38/44 Alleyn's Head site of original College Preparatory School. It was originally on the other side of the road, the site of which is now a garage. Its neighbour housed local horses as a livery stable
In 1626 Alleyn gave the site to his native parish of St.Botolph Bishopsgate. In 1804 the road was built by John Morgan and later called Penge Road. It was a direct route between Camberwell and Penge allowing access across the common as a private road through the woods. It is now a private road owned by Dulwich College Estate. Because of the steep slopes of the Effra basin main roads avoided this area, thus College Road was left to itself and the toll gate remained.
Toll gate. Set up by John Morgan, Lord of the Manor of Penge, who built the road to access his house on land leased from the College. An Act of Abolition got rid of other tollgates in London in 1864. The toll from motorists helps pay for the upkeep of the College. There is no charge at night. Tollgates were once common but most were abolished when local councils took over road maintenance. A board displays the old charges for farm animals.
Toll House on the corner of Grange Lane. Brick and tile octagonal.
St Stephen’s Church. Built 1868 on a site given by the College. It is the parish church of South Dulwich.

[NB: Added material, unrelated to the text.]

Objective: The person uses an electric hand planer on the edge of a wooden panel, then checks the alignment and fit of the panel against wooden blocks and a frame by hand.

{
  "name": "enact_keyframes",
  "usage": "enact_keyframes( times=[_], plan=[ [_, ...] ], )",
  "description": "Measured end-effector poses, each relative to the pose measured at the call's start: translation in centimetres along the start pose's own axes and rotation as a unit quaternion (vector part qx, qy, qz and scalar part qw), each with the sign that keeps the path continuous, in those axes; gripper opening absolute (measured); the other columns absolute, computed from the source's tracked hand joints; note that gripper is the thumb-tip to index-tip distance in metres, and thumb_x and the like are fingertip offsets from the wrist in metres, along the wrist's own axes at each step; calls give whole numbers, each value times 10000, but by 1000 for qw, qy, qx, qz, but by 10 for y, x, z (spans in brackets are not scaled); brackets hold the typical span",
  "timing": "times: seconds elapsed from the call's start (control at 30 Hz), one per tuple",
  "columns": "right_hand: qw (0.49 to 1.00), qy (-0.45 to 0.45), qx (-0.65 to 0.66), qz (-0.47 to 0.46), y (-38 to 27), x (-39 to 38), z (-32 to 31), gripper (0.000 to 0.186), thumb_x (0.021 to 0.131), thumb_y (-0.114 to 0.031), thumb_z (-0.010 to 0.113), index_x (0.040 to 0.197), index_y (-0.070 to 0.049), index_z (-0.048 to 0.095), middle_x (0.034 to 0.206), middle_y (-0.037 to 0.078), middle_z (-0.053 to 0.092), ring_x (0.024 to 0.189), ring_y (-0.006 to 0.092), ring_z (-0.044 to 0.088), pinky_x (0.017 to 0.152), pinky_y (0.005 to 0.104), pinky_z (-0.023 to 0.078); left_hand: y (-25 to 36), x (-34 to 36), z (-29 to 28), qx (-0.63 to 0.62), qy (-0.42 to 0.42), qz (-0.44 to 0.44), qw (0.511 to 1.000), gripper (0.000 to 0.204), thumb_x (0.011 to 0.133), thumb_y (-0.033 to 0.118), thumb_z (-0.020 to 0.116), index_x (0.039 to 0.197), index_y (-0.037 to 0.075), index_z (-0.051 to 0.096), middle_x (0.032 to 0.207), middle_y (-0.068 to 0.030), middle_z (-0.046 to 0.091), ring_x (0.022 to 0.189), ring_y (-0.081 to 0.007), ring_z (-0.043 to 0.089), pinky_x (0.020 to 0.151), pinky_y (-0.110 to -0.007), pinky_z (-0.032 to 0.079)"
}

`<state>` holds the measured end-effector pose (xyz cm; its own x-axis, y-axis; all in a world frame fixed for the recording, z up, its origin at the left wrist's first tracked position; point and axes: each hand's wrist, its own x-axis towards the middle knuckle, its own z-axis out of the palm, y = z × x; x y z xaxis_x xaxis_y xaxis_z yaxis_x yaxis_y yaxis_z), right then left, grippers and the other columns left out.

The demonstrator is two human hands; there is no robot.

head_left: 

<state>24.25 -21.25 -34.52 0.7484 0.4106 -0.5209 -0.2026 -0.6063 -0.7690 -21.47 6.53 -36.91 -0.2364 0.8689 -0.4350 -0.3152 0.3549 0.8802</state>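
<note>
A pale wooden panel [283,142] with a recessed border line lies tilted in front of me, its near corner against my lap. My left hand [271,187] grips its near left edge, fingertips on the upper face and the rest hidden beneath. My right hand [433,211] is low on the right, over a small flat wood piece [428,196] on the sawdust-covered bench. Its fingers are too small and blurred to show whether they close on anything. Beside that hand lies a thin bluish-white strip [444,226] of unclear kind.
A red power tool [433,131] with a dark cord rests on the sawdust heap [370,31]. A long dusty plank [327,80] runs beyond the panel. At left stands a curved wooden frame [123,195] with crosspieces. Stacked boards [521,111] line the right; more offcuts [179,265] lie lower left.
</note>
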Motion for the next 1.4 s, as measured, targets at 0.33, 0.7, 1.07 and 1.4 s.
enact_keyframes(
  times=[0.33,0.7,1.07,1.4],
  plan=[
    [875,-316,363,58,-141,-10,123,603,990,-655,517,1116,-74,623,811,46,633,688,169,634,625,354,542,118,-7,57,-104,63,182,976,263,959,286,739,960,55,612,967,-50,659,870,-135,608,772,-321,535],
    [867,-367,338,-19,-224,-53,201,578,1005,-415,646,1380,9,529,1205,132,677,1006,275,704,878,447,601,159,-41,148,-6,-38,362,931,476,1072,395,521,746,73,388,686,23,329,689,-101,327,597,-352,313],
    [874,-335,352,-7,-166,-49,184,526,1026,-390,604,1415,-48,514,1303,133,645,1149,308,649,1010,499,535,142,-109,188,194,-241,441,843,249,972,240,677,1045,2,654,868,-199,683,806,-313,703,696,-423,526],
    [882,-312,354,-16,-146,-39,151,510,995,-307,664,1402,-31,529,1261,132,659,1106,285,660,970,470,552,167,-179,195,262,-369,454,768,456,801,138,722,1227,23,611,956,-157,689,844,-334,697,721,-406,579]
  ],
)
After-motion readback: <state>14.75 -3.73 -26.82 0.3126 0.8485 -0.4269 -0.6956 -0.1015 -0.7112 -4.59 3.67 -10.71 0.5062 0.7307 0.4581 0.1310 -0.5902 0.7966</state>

It is a ragstone church built 1868-75 by Banks & Barry with a very tall broach spire on top of a tower. Inside the only prewar stained glass is a mural of the trial and stoning of St Stephen by Sir Edward Poynter. The west window has stained glass of St Stephen and St Paul by Moira Forsyth and under it a small nativity triptych by Charles Gurrey painted by Camille Pissarro in 1870. It was built on an unstable slope where soil is creeping below waterlogged hillsides.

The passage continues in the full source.